* [About this exercise]
Print the lines in the listing below that fall between the line with "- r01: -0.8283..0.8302" and the line with "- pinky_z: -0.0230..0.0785", those two lines included, exactly as they stand and with nothing else.

____________________

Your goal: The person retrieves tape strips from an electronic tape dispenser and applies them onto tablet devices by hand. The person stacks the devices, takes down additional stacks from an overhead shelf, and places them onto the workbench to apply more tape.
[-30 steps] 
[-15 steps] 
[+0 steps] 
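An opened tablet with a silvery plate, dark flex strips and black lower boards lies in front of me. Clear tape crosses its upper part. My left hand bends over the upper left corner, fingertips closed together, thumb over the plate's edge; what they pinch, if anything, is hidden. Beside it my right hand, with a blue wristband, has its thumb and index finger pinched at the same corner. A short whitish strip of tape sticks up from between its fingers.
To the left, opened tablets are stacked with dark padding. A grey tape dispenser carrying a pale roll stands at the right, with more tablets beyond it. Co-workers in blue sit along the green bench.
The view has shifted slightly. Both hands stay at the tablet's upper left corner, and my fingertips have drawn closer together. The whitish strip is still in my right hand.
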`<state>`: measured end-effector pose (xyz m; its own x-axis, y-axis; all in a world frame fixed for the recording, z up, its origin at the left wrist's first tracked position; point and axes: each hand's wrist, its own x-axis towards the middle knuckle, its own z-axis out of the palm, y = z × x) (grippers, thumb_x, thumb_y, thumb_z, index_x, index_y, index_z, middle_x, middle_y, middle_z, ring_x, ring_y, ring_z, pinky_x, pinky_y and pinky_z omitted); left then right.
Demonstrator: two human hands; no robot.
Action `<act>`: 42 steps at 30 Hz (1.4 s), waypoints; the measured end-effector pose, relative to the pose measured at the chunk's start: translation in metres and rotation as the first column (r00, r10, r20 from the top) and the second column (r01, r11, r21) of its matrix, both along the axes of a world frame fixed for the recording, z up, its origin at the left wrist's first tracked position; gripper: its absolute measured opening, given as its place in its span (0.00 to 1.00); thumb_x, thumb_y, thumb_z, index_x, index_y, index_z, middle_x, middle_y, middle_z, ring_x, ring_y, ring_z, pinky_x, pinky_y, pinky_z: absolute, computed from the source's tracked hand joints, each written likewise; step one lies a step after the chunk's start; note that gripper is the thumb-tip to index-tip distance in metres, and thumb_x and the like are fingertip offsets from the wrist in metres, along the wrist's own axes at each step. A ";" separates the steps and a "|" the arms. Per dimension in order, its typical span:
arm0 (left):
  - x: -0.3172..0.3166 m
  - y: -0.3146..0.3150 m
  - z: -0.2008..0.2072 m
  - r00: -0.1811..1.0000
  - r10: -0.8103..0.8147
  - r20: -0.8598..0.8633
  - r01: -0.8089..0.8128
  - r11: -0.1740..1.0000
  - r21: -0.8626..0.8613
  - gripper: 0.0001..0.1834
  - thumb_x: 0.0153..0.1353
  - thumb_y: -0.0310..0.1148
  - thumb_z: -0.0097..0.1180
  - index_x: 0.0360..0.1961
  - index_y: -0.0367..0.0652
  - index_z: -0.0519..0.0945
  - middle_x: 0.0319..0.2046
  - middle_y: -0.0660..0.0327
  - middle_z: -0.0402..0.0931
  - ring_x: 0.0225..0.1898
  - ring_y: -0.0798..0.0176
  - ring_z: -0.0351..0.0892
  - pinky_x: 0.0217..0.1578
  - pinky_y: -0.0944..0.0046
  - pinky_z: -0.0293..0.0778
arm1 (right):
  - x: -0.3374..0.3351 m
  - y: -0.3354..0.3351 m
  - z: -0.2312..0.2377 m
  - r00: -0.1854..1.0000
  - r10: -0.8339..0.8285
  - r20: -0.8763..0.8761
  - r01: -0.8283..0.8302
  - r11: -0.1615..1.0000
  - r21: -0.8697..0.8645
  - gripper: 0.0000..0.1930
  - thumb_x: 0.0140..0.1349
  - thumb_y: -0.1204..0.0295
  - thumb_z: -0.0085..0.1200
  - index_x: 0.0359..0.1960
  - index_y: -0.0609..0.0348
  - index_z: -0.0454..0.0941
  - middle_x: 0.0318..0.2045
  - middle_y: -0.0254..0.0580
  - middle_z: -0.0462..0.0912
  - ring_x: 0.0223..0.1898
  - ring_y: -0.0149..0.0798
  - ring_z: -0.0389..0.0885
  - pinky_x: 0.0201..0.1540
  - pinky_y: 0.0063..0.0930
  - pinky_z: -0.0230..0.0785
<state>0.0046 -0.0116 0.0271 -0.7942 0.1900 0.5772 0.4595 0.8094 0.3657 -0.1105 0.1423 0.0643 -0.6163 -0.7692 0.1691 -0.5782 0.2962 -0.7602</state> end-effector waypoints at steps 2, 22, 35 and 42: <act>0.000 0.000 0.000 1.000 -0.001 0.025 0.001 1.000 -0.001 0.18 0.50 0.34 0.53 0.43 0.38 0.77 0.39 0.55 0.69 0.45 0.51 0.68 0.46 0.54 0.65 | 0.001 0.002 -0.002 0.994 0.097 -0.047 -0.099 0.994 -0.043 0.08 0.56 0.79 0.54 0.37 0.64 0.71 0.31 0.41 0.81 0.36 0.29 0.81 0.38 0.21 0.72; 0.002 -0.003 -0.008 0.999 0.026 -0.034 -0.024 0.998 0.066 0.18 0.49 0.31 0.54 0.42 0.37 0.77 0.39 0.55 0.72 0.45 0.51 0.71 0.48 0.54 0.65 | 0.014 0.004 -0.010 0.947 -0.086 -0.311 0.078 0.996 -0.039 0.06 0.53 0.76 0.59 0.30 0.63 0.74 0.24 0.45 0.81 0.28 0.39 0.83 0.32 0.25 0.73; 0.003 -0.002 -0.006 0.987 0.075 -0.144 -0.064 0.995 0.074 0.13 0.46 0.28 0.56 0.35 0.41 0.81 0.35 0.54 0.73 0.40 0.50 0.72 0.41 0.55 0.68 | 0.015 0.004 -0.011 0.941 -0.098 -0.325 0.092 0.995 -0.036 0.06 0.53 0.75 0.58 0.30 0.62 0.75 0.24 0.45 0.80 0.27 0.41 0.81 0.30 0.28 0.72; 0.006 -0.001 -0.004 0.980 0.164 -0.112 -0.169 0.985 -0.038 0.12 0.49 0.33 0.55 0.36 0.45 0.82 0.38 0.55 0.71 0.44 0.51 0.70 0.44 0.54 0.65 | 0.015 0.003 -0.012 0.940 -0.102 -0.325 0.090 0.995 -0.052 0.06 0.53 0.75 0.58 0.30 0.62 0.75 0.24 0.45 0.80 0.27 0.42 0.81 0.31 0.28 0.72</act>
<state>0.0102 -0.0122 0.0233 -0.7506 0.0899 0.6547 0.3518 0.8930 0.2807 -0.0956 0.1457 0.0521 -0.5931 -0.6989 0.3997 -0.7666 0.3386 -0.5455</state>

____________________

* [Reply]
  - r01: -0.8283..0.8302
  - r11: -0.1615..1.0000
  - r21: -0.8697..0.8645
  - gripper: 0.0000..0.1930
  - thumb_x: 0.0140..0.1349
  - thumb_y: -0.1204..0.0295
  - thumb_z: -0.0085..0.1200
  - index_x: 0.0359..0.1960
  - index_y: -0.0609..0.0348
  - index_z: -0.0454..0.0941
  - middle_x: 0.0318..0.2045
  - middle_y: -0.0254..0.0580
  - middle_z: -0.0462..0.0912
  - ring_x: 0.0223..0.1898
  - ring_y: -0.0149..0.0798
  - ring_z: -0.0389..0.0885
  - pinky_x: 0.0201..0.1540
  - pinky_y: 0.0063..0.0930
  - pinky_z: -0.0230..0.0785

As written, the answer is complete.